WHAT THE TASK ASKS: Please give the number of lines in the records below that include "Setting", with no other output.

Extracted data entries
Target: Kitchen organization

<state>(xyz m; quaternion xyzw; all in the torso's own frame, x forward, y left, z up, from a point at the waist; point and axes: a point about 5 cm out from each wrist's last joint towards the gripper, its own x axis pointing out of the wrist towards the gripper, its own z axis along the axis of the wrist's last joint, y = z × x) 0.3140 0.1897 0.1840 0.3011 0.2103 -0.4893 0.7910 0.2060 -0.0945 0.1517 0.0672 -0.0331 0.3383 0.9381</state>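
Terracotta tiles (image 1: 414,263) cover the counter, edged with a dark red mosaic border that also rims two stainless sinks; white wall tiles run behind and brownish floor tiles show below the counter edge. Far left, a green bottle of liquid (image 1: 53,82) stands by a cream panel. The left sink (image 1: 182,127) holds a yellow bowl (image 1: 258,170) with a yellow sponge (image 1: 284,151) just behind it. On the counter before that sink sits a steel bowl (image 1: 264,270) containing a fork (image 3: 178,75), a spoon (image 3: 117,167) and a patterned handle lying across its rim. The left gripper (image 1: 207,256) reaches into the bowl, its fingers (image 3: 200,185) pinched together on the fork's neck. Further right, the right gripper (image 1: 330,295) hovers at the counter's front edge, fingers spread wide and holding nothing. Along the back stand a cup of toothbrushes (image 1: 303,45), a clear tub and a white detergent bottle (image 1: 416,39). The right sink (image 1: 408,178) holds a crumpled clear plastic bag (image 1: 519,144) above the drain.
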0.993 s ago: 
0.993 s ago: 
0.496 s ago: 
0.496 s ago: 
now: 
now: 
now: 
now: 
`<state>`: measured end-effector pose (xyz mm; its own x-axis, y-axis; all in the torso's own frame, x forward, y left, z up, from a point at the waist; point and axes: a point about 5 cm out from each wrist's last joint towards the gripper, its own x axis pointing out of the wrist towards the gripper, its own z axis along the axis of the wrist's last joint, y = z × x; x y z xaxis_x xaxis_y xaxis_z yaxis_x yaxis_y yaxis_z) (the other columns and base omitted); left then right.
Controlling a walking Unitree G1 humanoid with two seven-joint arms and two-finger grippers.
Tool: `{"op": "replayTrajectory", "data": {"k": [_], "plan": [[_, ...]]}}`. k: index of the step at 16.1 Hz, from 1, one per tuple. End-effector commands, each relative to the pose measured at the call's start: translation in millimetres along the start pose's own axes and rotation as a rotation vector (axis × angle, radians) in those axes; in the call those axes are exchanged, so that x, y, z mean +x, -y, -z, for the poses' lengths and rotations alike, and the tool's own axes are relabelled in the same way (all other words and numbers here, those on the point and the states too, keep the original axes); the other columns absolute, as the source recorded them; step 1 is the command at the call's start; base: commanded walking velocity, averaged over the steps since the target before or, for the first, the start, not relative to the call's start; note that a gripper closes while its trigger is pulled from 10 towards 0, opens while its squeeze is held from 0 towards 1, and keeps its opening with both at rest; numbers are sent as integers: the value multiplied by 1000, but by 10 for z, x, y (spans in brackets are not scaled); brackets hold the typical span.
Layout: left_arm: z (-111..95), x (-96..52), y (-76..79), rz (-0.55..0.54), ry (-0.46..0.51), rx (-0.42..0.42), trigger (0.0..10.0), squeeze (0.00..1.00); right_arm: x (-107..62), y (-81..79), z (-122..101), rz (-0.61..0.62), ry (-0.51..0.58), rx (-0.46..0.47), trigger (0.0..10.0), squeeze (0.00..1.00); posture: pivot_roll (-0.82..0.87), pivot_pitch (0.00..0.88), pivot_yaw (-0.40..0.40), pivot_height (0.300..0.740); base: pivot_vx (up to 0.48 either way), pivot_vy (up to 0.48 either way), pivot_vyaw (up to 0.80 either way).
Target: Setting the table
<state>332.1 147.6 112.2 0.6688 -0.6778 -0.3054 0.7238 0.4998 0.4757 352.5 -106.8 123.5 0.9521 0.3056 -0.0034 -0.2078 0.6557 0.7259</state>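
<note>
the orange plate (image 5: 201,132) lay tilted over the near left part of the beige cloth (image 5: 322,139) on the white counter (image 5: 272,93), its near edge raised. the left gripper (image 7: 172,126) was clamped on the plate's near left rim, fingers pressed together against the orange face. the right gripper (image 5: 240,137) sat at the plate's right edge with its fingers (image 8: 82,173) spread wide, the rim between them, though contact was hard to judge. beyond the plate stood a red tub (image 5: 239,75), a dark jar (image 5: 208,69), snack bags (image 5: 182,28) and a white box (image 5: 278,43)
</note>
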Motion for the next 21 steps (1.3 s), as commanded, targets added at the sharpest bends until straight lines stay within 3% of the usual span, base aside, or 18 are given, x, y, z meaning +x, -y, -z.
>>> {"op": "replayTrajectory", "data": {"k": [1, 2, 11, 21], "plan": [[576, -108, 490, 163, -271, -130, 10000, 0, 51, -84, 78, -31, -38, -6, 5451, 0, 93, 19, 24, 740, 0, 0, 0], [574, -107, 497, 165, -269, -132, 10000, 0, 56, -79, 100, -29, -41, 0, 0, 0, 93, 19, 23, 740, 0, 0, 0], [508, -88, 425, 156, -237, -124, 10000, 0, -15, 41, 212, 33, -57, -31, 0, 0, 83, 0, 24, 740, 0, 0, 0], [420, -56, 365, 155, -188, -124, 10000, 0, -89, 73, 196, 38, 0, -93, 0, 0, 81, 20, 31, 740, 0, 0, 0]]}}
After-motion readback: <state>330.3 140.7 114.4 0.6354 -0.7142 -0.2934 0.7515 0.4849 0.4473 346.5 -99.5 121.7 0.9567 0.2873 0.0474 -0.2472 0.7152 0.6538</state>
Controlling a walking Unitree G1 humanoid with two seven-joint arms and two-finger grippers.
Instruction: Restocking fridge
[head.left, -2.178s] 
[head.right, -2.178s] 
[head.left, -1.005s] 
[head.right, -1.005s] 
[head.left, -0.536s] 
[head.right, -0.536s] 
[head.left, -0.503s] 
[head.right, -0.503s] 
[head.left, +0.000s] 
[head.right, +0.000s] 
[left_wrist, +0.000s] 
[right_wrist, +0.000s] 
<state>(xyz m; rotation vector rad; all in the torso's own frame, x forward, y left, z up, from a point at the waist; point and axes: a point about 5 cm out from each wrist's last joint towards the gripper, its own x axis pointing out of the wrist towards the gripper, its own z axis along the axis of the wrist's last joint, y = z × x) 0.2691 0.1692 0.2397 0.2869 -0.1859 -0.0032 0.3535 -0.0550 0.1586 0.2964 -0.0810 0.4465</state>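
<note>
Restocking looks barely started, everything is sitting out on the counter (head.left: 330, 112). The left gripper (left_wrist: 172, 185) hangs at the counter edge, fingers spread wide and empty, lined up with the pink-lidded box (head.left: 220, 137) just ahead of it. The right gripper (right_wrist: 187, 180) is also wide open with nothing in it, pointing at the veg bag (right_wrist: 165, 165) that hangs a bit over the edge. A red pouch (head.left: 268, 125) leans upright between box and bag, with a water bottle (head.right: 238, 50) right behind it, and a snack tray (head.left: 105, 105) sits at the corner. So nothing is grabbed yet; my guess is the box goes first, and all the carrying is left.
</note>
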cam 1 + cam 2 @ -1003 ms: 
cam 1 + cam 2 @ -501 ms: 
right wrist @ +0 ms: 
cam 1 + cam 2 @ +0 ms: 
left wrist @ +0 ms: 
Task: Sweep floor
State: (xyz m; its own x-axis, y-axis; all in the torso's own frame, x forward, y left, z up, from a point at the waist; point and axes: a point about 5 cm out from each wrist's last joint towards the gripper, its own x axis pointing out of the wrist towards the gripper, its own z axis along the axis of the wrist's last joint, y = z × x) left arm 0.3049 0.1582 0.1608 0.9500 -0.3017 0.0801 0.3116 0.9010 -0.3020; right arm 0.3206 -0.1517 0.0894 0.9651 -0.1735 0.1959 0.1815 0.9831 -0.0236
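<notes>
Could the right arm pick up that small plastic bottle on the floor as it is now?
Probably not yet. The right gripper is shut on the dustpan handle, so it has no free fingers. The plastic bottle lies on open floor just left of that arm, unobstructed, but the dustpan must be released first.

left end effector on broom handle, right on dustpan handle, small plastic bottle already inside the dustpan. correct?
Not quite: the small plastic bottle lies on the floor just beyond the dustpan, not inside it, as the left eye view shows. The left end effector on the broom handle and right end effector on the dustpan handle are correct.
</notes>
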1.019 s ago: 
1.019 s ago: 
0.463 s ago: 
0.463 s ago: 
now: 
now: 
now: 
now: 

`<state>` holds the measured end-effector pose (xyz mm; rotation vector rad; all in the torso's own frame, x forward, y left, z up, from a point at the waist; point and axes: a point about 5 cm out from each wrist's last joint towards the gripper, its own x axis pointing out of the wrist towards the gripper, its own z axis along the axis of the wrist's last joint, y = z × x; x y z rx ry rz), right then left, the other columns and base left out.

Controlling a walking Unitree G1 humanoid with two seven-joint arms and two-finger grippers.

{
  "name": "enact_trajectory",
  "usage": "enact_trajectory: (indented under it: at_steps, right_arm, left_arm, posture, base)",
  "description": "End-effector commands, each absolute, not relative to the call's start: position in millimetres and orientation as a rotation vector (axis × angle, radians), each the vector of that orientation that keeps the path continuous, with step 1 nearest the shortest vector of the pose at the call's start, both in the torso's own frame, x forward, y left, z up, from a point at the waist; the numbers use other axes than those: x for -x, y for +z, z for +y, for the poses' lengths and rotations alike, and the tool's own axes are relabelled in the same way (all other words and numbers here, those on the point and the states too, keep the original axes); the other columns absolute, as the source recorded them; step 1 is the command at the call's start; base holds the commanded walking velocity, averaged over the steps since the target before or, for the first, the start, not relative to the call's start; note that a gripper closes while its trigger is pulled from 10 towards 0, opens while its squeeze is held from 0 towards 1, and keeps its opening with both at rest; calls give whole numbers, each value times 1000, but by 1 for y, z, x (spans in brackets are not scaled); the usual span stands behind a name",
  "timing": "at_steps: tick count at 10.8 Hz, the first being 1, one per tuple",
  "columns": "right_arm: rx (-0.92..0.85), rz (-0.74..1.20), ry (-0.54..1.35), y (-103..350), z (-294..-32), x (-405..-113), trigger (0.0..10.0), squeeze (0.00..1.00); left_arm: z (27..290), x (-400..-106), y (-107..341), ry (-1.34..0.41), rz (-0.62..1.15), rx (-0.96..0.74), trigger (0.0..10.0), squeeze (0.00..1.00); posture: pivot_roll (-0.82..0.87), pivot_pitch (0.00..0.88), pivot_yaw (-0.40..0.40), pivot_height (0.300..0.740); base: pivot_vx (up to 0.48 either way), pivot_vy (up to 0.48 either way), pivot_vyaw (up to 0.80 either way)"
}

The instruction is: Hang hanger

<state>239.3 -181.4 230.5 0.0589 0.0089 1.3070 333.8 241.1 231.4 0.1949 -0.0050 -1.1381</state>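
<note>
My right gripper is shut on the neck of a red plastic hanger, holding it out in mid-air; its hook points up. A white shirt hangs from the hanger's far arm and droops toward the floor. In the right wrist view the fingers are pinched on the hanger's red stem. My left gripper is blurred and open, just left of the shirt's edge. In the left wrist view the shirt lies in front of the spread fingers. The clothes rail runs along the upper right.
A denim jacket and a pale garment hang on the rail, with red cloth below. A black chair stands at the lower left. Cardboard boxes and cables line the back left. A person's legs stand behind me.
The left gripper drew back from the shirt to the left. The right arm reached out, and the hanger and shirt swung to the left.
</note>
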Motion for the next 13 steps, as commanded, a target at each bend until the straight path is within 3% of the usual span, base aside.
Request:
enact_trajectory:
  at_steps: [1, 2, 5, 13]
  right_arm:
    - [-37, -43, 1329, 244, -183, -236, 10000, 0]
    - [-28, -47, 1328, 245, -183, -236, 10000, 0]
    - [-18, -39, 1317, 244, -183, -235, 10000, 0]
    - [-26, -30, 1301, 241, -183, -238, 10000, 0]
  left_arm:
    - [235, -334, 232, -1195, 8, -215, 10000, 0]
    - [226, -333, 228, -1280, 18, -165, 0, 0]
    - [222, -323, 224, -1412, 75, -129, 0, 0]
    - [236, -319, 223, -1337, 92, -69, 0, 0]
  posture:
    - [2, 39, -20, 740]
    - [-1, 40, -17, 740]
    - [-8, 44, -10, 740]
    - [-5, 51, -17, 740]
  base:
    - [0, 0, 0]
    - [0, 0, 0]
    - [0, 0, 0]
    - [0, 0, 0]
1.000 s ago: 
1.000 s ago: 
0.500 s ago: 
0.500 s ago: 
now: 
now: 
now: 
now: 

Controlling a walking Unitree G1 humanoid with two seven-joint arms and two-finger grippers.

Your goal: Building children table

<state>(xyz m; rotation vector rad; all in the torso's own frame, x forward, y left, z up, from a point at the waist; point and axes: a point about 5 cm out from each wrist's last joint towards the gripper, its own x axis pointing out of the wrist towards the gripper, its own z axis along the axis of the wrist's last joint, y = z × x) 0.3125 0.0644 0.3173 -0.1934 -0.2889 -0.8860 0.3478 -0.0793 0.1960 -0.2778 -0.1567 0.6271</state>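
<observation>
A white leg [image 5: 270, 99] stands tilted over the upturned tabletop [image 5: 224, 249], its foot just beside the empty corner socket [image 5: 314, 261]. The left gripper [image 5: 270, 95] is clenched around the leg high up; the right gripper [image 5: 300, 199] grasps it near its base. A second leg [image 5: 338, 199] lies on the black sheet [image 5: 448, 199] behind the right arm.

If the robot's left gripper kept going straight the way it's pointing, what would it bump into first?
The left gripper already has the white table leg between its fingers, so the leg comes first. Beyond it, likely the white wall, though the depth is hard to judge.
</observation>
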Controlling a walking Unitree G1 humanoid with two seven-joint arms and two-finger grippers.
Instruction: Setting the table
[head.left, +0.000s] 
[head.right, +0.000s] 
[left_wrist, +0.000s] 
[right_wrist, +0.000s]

ANSWER TO THE EXERCISE: 2